**ACTION ITEM**: Starting at the line that contains "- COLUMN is" and stopping at the line that contains "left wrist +", restate each line of the records below exactly. Omit the pictures.

**DATA**:
------------------------

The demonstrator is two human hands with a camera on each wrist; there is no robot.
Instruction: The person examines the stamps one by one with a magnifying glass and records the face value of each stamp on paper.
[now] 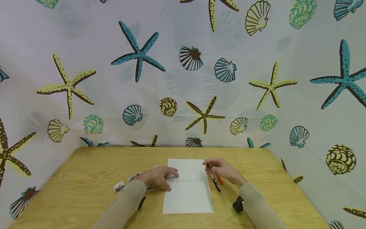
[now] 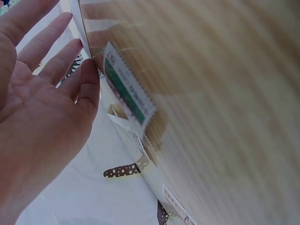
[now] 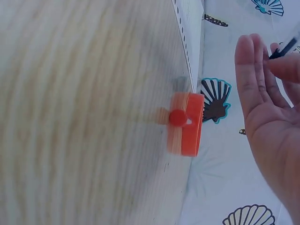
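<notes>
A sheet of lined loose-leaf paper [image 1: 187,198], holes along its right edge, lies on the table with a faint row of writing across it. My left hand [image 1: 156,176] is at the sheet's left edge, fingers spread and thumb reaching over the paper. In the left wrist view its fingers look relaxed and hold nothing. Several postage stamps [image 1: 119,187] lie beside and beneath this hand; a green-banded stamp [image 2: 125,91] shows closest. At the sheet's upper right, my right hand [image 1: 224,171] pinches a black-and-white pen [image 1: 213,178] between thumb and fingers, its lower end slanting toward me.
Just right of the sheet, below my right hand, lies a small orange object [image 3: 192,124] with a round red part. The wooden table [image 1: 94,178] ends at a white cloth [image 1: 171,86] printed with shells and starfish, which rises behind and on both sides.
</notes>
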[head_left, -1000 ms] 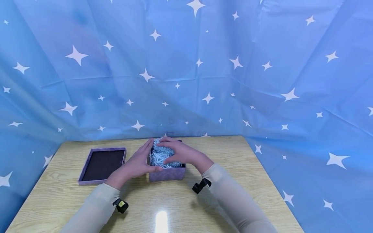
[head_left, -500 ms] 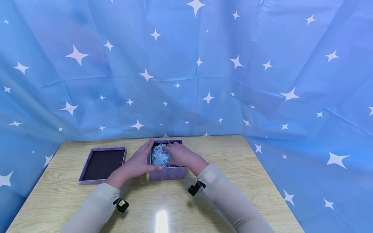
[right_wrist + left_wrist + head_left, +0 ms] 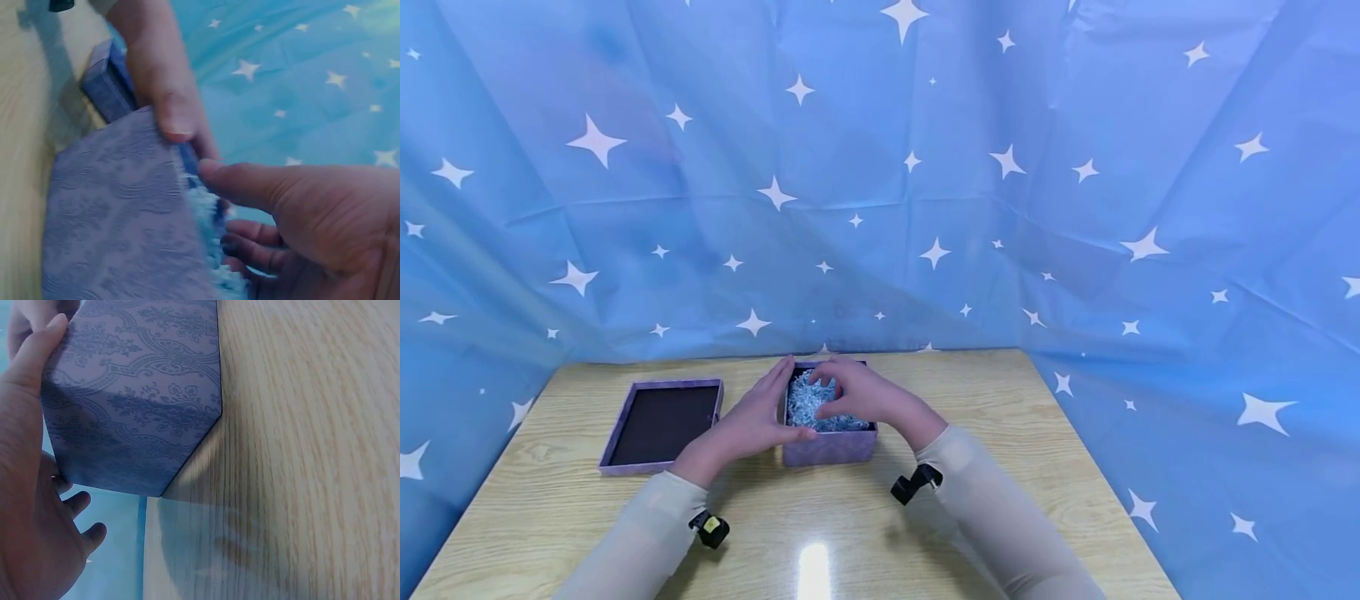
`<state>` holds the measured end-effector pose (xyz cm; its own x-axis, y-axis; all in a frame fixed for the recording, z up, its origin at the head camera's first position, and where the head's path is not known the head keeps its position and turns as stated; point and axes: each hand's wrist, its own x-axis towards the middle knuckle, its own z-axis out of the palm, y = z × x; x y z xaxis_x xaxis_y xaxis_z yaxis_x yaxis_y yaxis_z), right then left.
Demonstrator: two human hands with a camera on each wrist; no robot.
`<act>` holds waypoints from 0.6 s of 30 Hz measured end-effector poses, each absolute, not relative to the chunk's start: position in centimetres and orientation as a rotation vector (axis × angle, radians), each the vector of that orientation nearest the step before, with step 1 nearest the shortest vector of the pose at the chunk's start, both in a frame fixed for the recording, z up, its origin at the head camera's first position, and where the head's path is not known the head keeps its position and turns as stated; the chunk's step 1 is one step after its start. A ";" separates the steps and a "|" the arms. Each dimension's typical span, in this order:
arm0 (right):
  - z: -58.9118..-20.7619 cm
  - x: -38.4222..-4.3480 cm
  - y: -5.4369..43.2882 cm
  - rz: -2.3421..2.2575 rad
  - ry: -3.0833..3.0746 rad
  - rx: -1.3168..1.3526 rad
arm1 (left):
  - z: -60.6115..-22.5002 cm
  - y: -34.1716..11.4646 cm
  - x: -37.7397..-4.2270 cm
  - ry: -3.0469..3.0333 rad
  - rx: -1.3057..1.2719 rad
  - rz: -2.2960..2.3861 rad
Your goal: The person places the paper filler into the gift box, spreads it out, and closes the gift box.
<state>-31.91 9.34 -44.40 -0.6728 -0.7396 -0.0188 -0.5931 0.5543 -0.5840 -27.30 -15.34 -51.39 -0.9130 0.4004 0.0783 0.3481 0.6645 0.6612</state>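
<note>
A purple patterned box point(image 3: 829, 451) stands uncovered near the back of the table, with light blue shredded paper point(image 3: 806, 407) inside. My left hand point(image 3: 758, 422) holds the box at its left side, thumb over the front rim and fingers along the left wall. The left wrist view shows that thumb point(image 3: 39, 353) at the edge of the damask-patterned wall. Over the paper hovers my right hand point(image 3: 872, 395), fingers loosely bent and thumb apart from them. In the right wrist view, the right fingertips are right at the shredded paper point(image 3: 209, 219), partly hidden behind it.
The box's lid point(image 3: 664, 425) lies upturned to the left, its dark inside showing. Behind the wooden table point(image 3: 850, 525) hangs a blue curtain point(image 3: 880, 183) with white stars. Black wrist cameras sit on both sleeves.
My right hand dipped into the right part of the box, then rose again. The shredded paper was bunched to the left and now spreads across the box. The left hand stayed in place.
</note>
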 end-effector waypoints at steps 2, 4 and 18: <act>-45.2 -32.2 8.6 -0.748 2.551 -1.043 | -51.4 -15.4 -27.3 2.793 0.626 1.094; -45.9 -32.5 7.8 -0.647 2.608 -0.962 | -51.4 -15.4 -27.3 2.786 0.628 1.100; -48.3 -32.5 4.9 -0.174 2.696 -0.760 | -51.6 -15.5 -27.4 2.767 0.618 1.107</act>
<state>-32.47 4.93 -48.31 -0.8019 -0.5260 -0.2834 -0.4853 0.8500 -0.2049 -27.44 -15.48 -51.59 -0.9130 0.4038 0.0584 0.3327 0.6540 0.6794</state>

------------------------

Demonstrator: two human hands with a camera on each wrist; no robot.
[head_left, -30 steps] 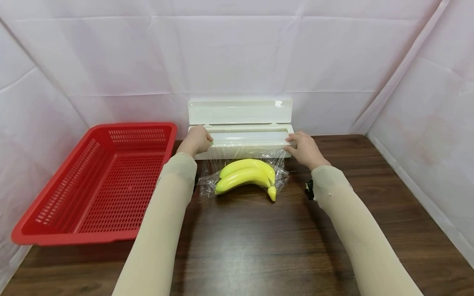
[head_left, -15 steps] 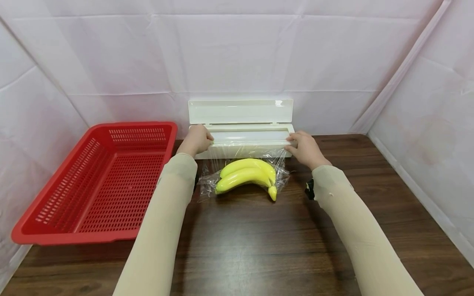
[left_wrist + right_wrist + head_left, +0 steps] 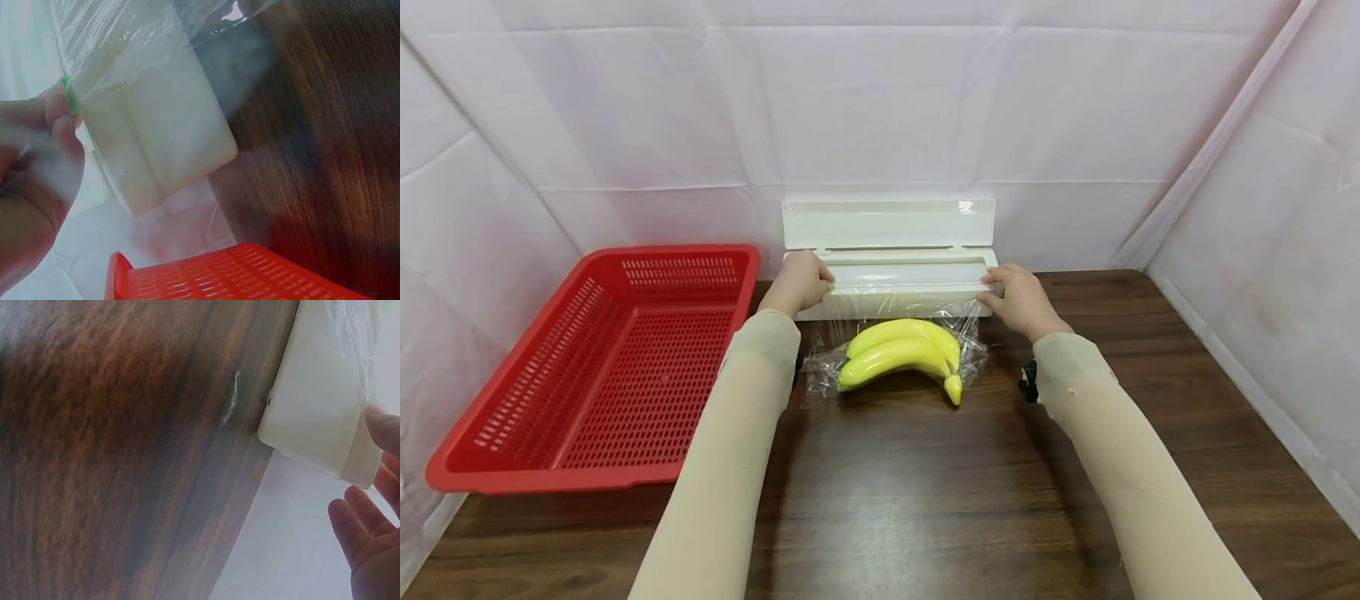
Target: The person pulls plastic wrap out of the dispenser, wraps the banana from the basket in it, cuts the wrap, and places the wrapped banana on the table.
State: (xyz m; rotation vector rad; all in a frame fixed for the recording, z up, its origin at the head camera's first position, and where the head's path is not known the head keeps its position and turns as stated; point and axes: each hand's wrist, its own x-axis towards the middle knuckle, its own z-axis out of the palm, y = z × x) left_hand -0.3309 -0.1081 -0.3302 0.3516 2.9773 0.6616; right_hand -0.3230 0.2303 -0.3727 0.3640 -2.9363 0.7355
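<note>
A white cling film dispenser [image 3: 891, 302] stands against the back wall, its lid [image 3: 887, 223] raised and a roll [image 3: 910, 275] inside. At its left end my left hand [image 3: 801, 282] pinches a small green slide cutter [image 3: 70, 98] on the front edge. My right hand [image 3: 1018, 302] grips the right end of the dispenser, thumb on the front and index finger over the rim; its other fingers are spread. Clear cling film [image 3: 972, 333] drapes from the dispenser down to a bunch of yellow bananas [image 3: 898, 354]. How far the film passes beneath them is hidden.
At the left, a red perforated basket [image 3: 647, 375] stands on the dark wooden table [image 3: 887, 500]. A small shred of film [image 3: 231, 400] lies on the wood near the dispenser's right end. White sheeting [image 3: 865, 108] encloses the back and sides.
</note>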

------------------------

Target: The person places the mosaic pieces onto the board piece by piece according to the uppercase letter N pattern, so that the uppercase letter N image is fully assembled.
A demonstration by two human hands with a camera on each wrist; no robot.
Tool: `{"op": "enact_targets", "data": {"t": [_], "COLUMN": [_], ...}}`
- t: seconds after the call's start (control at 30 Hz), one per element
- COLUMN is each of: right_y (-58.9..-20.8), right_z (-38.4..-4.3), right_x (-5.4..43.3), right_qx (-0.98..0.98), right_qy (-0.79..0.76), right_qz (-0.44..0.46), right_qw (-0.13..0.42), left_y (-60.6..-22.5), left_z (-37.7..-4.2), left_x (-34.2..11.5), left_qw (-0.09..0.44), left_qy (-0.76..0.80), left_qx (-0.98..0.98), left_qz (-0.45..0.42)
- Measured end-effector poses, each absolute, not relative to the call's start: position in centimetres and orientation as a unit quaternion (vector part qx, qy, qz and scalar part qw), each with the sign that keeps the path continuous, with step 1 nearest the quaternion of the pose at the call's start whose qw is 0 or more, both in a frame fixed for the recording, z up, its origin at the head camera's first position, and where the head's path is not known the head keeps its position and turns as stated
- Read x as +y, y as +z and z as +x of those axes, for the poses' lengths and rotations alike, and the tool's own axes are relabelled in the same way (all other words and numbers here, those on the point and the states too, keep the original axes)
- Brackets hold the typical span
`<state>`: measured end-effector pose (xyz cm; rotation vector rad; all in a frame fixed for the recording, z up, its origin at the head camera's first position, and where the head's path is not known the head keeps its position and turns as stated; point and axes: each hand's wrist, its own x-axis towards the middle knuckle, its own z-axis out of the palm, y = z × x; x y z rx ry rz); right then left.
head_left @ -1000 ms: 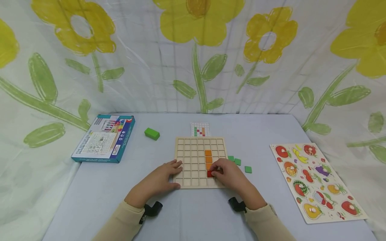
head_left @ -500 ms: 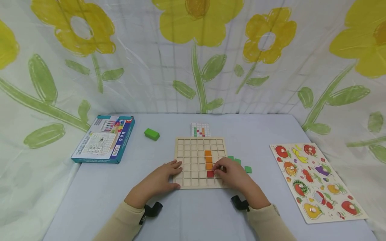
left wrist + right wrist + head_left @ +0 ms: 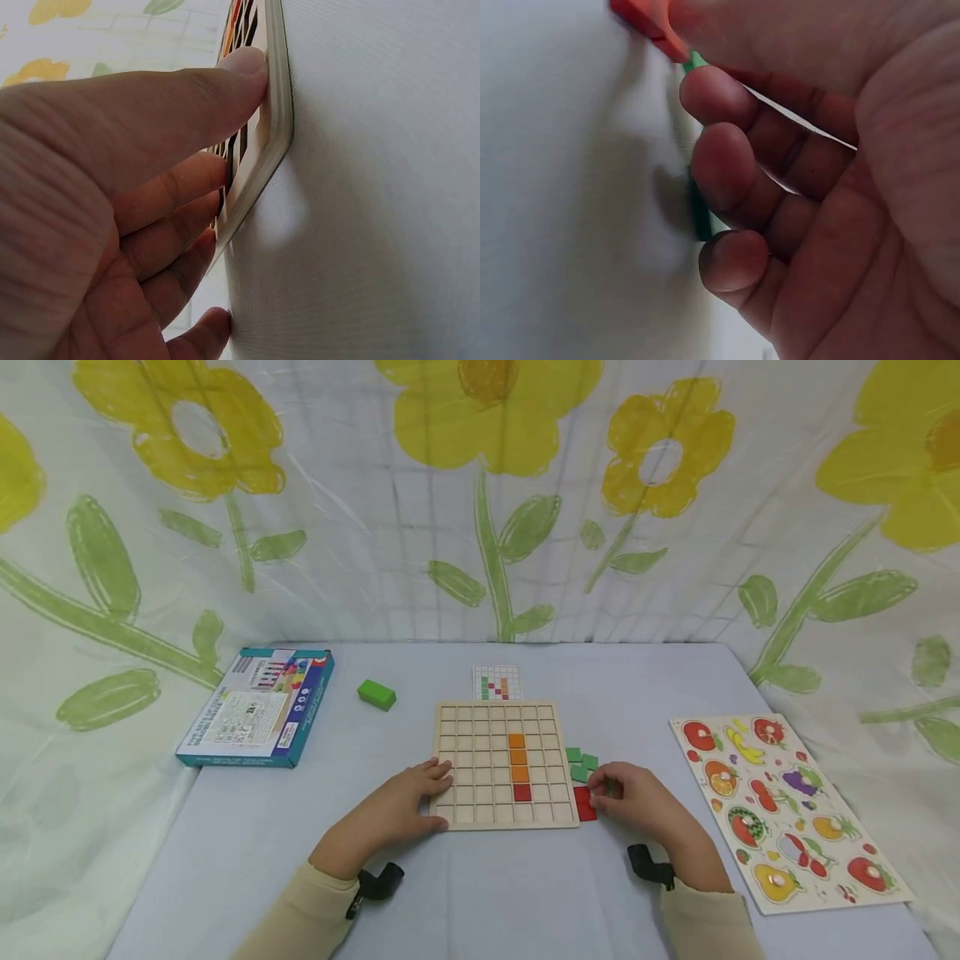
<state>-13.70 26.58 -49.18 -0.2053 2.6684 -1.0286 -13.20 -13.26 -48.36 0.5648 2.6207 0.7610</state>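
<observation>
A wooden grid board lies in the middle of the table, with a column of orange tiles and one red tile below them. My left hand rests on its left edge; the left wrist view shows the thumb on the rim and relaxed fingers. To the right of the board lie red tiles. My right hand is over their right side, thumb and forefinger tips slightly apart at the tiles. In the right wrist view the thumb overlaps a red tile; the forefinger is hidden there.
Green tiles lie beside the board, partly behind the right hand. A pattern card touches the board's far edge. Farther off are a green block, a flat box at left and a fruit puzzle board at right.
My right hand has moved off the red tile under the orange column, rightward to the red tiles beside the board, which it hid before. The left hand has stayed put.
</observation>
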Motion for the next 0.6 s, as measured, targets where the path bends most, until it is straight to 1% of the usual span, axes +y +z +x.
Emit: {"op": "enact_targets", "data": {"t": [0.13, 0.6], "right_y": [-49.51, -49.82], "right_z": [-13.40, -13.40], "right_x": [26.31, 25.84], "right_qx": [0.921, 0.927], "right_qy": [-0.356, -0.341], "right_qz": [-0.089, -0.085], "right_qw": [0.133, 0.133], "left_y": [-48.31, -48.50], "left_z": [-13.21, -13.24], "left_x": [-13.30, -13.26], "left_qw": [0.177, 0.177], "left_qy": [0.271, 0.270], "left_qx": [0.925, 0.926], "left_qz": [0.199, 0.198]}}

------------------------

**RESPONSE AREA**:
- COLUMN is each of: right_y (-58.9..-20.8), right_z (-38.4..-4.3), right_x (-5.4..43.3), right_qx (-0.98..0.98), right_qy (-0.79..0.76), right_qz (-0.44..0.46), right_qw (-0.13..0.42), left_y (-60.6..-22.5), left_z (-37.7..-4.2), left_x (-34.2..11.5), left_qw (-0.09..0.44), left_qy (-0.76..0.80), left_qx (-0.98..0.98), left_qz (-0.45..0.42)
- Measured end-effector poses, each absolute, not relative to the call's start: position in centimetres and orientation as a unit quaternion (vector part qx, qy, qz and scalar part qw), each with the sign that keeps the path continuous, with step 1 nearest the quaternion of the pose at the call's start whose qw is 0 or more, both in a frame fixed for the recording, z up, its origin at the head camera's first position, and where the head's path is not known the head keeps its position and turns as stated
- Read x as +y, y as +z and z as +x of those axes, for the poses' lengths and rotations alike, and the tool's own axes are relabelled in the same way (all other words and numbers here, those on the point and the states too, keep the original axes)
- Brackets hold the typical span
`<state>`: measured end-effector pose (xyz cm; rotation vector rad; all in a frame fixed for the recording, z up, its origin at the head camera's first position, and where the head's path is not known the head keeps its position and turns as stated; point and axes: each hand's wrist, its own x-axis towards the middle knuckle, its own z-axis out of the palm, y = z × x; x y z rx ry rz); right then left.
head_left @ -1000 ms: 
head_left @ -500 ms: 
left wrist + right wrist + head_left @ +0 ms: 

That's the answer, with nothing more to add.